# Hold'Em & Hit'Em Club "Mr. Bill" 14th Annual Crawfish Boil



## speckledred (Jun 1, 2004)

Please come out and join us April 14, 2007 at 3:30pm for all you can eat crawfish, chicken, sausage, corn & potatoes till we run out.......

$15.00 per person at the Houston Farm & Ranch Club on Highway 6, approx. 1.5 miles north of I-10 west.

Please visit us at www.hhclub.org for details.

This event helps fund our 501 (c) 3 charity scholarship fund.


----------



## ccrocker1313 (Oct 23, 2005)

*TTT*


----------



## Seahuntress (May 1, 2006)

I should try and make that one. I get so caught up in work, and miss every function. I'll put it on my calendar.


----------



## speckledred (Jun 1, 2004)

oh oh oh, did I mention that we will have a live and silent auction as well? We are planning a motorcycle ride as well if your interested, please pm.


----------



## speckledred (Jun 1, 2004)

If you need tickets, I may be contacted at (832) 309-9099.
Russ


----------



## skurkp (Jan 29, 2005)

What time does it start? Do I have to purchase tickets prior to the event?


----------



## ccrocker1313 (Oct 23, 2005)

GET 'EM AHEAD OF TIME THEY GO FAST..


----------



## speckledred (Jun 1, 2004)

The bug fest will begin promptly at 3:30pm and we open the doors around 2:30.


----------



## speckledred (Jun 1, 2004)

I wanted to let you folks know that during rodeo is the best time to acquire tickets to the Crawfish boil! We welcome all of you bug connesuiers and folks that want to help continuing education and support our students. Thanks to all and we will see you at the boil!


----------



## Catch "N" Tail (Sep 5, 2004)

In addition to the Crawfish Boil, HHC will also be holding a Fun-Run that will begin at 10:00 AM at Mancuso Harley Davidson on Hwy. 290 (please see attached fllyer for more informaiton).
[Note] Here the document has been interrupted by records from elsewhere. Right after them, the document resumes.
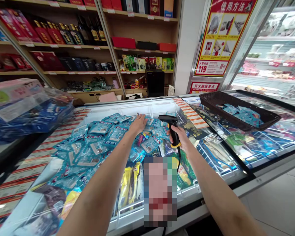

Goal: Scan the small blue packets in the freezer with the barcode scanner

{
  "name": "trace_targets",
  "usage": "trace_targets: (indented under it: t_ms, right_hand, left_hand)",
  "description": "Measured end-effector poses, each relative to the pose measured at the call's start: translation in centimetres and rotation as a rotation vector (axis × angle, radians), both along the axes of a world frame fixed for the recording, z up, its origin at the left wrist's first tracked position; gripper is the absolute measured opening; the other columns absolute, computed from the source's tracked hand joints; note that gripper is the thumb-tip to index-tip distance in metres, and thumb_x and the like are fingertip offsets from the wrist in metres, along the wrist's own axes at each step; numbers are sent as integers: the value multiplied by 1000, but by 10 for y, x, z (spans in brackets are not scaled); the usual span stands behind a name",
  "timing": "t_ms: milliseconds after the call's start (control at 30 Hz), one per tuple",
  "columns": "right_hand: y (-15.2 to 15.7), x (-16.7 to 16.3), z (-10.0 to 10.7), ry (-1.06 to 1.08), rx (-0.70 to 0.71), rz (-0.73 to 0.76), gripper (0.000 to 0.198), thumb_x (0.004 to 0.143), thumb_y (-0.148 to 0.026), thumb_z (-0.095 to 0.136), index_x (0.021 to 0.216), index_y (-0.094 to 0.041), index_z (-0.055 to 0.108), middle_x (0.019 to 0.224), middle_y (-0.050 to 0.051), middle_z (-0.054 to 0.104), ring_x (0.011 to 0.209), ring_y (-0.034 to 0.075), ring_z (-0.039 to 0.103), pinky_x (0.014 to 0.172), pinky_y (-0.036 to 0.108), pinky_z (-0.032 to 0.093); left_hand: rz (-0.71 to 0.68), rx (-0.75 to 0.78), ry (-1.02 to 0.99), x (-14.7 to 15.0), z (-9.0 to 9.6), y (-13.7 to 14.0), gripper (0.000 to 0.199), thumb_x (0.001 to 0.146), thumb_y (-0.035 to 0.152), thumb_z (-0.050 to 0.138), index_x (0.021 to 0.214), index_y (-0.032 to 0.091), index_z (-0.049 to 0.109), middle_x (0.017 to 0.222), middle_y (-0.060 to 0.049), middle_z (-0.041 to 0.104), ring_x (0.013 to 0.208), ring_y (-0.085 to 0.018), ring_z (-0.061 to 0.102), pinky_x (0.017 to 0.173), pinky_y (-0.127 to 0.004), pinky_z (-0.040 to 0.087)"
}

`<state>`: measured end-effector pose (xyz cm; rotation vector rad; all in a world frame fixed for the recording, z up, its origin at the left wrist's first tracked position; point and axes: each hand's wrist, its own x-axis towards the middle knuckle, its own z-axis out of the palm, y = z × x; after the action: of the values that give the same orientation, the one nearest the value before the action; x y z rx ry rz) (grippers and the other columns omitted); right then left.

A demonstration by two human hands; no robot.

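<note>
A black and yellow barcode scanner (174, 131) is in my right hand (181, 137), my fingers wrapped round its handle. Its head points left, towards the pile, and a black cable hangs from the grip. My left hand (139, 124) reaches forward onto a wide heap of small blue packets (98, 149), fingers stretched out over the far part. Many of the packets show white barcode labels. More blue packets (245, 114) lie in a dark brown woven basket (267, 118) to the right. Whether my left fingertips touch one particular packet is hard to tell.
Beneath is a glass-topped chest freezer (226, 185) with wire baskets of frozen goods. Bagged blue packs and a pink box (14, 93) stand at the left. Shelves of bottles and boxes (142, 16) line the back. A blurred patch (159, 191) covers the near middle.
</note>
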<state>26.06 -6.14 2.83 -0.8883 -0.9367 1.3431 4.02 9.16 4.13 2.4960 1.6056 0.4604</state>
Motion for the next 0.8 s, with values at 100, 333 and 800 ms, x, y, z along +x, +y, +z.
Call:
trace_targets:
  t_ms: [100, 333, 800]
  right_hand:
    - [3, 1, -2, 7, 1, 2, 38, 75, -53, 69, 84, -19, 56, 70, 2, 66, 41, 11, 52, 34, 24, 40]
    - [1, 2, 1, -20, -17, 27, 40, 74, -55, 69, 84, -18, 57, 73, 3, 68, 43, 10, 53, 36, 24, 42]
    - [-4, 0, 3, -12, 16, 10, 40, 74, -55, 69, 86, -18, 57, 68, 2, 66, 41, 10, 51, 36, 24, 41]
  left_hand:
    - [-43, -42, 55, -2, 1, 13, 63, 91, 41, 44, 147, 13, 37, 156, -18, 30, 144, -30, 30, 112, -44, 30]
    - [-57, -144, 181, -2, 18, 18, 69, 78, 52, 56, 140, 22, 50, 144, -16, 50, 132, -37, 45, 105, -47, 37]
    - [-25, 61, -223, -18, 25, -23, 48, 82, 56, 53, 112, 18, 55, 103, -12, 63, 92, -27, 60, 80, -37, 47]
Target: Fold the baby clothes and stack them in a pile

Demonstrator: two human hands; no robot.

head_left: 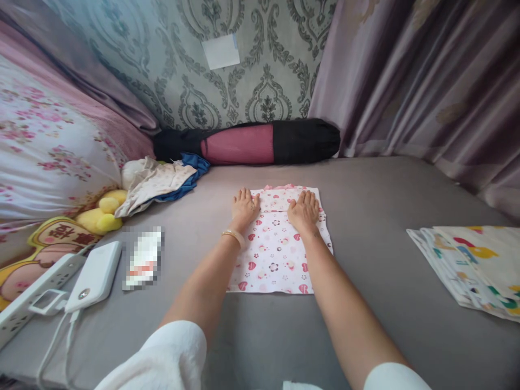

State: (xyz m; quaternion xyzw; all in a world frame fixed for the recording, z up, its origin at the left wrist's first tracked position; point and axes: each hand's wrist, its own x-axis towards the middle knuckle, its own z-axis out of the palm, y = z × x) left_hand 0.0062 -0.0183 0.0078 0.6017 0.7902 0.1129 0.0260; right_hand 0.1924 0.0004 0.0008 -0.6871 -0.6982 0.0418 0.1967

Thanks in advance for helping Hold'Em and Hit'em support youth and education....


----------



## speckledred (Jun 1, 2004)

I have had several recent inquiries about our fun run motorcycle ride starting at Mancuso's. See www.hhclub.org. Come on out!


----------



## speckledred (Jun 1, 2004)

This Saturday!!! Let's eat bugs, have some fun, watch the fun run come in! 

We will have some tickets available at the door.

Eating mudbugs for the kids!


----------



## Seahuntress (May 1, 2006)

I was planning on being there. I know the location; I live around the corner. I attended the Chili Cookoff. We'll miss seeing you all. Really need to participate in the P.O.I.N.T tournament that weekend. See you soon, and keep me posted on some more happenings in Houston. I'm always looking for something to do in Houston. Also; are you having another Fishing Rodeo this year?


----------